Suddenly a great cloudy shape loomed up through the whirling mist ahead—an enormous shadow in the fog—a gigantic spectre rushing inland on vast and ghostly pinions.
As the man shrank on his crutches, looking up, the aëroplane swept past overhead—a wounded, wavering, unsteady, unbalanced thing, its right aileron dangling, half stripped, and almost mangled to a skeleton.
Already it was slanting lower toward the forest like a hard-hit duck, wing-crippled, fighting desperately for flight-power to the very end. Then the inland mist engulfed it.
And after it hobbled Wayland, painfully, two brace of dead ducks and his slung fowling piece bobbing on his back, his rubber-shod crutches groping and probing among drenched rocks and gullies full of kelp, his left leg in splints hanging heavily.
He could not go fast; he could not go very far. Further inland, foggy gorse gave place to broom and blighted bracken, all wet, sagging with rain. Then he crossed a swale of brown reeds and tussock set with little pools of water, opaque and grey in the rain.
Where the outer moors narrowed he turned westward; then a strip of low, thorn-clad cliff confronted him, up which he toiled along a V-shaped cleft choked with ferns.
The spectral forest of Läis lay just beyond, its wind-tortured branches tossing under a leaden sky.
East and west lonely moors stretched away into the depths of the mist; southward spread the sea; to the north lay the wide woods of Läis, equally deserted now in this sad and empty land.

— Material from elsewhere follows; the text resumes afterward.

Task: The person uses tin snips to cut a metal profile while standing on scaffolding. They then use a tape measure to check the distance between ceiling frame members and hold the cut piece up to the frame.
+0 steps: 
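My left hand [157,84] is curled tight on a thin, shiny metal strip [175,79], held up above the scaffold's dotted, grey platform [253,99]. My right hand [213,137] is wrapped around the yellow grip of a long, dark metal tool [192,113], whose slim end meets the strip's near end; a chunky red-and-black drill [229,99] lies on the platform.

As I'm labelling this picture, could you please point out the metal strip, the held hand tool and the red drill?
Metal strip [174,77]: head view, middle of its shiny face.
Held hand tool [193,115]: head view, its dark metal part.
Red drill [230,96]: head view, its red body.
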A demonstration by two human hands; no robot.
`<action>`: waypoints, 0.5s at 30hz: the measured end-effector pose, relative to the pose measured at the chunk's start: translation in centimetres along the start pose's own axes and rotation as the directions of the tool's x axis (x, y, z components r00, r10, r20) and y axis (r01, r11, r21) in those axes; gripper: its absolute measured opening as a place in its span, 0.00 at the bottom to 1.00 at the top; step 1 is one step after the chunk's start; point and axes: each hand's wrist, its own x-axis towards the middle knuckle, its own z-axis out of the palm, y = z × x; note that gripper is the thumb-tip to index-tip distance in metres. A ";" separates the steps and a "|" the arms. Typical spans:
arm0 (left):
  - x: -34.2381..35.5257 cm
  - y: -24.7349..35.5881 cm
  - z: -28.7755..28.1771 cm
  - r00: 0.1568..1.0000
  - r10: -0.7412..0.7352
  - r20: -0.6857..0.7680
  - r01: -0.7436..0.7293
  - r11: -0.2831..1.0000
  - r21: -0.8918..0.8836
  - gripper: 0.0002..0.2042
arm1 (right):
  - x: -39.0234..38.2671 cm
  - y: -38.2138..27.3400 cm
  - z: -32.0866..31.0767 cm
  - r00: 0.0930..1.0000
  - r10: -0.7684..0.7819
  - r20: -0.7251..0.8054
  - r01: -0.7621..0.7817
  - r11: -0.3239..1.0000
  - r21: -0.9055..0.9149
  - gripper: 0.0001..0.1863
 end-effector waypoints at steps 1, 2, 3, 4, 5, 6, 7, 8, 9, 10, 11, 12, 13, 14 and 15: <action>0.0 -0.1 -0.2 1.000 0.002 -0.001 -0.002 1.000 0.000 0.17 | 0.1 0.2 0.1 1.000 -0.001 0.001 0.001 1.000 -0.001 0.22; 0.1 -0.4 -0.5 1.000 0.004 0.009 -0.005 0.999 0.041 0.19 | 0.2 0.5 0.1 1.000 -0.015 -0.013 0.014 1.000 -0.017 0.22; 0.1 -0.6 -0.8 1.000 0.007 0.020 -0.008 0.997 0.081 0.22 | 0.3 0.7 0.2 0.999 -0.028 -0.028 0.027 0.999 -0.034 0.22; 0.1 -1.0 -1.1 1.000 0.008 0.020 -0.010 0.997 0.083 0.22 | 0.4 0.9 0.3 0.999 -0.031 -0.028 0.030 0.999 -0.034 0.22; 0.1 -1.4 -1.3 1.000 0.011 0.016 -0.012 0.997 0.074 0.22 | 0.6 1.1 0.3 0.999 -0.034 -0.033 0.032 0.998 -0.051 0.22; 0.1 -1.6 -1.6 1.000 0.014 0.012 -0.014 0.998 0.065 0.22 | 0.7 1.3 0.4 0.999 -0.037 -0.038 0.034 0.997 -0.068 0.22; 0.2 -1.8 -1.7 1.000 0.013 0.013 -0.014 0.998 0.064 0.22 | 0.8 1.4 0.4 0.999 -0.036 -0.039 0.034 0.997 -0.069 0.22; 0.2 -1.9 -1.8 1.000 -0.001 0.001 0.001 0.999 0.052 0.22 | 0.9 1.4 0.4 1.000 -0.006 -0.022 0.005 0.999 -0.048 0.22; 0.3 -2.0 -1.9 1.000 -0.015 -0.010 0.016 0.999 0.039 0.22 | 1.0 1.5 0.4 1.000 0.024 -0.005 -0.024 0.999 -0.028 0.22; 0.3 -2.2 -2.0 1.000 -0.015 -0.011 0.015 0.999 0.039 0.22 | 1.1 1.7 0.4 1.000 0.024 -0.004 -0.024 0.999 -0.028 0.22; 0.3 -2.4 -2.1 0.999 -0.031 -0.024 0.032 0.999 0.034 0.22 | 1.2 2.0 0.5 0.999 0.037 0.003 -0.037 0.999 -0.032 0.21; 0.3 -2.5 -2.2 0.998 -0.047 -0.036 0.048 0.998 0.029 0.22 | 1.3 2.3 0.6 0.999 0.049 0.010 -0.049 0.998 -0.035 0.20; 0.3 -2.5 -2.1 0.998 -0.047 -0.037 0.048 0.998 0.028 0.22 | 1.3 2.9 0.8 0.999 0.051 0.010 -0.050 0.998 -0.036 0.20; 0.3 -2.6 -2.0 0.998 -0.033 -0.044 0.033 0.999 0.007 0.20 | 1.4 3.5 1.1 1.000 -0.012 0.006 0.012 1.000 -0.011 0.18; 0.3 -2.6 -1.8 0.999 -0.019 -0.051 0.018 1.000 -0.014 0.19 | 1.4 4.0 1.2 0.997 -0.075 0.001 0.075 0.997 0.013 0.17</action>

He hobbled to the edge of the forest and stood knee deep in discoloured ferns, listening. The sombre beech-woods spread thick on either hand, a wilderness of crossed limbs and meshed branches to which still clung great clots of dull brown leaves.
He listened, peering into sinister, grey[pg 69] depths. In the uncertain light nothing stirred except the clashing branches overhead; there was no sound except the wind's flowing roar and the ghostly noise of his own voice, hallooing through the solitude—a voice in the misty void that seemed to carry less sound than the straining cry of a sleeper in his dreams.